I went to law school when I was 30 and had three small children. There were very few women in law school then, and my most important epiphany revolved around the need for potty parity, since the few women’s restrooms in the relatively new building had been included–and located– to accommodate the secretarial staff.

After graduating law school, I was the first female lawyer hired at one of Indianapolis’ then “big three” law firms. To give you a flavor of the times, serial interviews with prospective associates were conducted by several of the partners, and I was in conversation with two who were being very careful not to ask improper questions (this was barely ten years after creation of the EEOC). Since I had three children, I thought it reasonable to volunteer my childcare arrangements. One of the partners was so obviously relieved that I wasn’t acting like a bra-burning radical feminist, he blurted out: “It isn’t that there’s anything wrong with being a woman. We hired a man with a glass eye once!”

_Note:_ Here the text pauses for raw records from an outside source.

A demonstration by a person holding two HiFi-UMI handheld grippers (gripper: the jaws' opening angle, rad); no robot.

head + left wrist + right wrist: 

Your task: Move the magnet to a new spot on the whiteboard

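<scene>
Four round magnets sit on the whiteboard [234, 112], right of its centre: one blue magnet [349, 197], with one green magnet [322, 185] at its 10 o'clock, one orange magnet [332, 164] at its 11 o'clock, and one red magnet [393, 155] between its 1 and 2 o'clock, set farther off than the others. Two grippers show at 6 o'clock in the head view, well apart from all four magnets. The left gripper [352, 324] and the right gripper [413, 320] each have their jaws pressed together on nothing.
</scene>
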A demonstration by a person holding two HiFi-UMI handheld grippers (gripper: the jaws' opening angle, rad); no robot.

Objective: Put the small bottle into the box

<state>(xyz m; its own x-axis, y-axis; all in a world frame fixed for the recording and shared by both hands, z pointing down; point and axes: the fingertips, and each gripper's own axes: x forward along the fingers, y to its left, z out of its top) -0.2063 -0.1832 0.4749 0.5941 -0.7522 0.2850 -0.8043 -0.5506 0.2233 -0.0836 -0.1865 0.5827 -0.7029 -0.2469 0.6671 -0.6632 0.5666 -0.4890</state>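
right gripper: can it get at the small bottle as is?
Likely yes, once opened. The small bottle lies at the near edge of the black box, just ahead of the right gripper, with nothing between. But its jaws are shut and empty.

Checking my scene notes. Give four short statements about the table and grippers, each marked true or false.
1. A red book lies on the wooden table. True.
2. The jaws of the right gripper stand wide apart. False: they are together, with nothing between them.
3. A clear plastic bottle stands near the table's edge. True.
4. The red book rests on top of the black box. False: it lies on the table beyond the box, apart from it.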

In 1977, Bill Hudnut asked me to take charge of the City’s legal department. I was the first woman to be Corporation Counsel in Indianapolis, and at the time, Indianapolis had two newspapers. The afternoon paper, the Indianapolis News, had a front-page “gossip” blurb.  I still recall its juicy little item after my appointment was announced: “What high-ranking city official appointed his most recent honey to a prominent position…” Apparently, it was inconceivable that I’d been appointed because I was a decent lawyer, or because I represented a constituency Bill was reaching out to.

I could spend all day adding to this litany, but the bottom line is: things are better for women now. Not perfect, but much, much better.

My female students–even those who didn’t consider themselves feminists–were appalled at suggestions that they should expect  to be offered lower pay than their male classmates for the same positions. My granddaughters are incredulous when I tell them these stories.

I’m sure that, with some thought, I’ll be able to answer Bill Brooks’ question–able to come up with the names of retail establishments or festivals or restaurants that I miss. (To  be honest, what I really miss is the naïveté and uncomplicated patriotism that was facilitated by what I now know was my very incomplete understanding of American history.)

Overall, however, I’ll take today. Given the lunacy and ferocity of the backlash–the furious efforts to roll back the changes that a lot of us celebrate– I do worry quite a lot about tomorrow.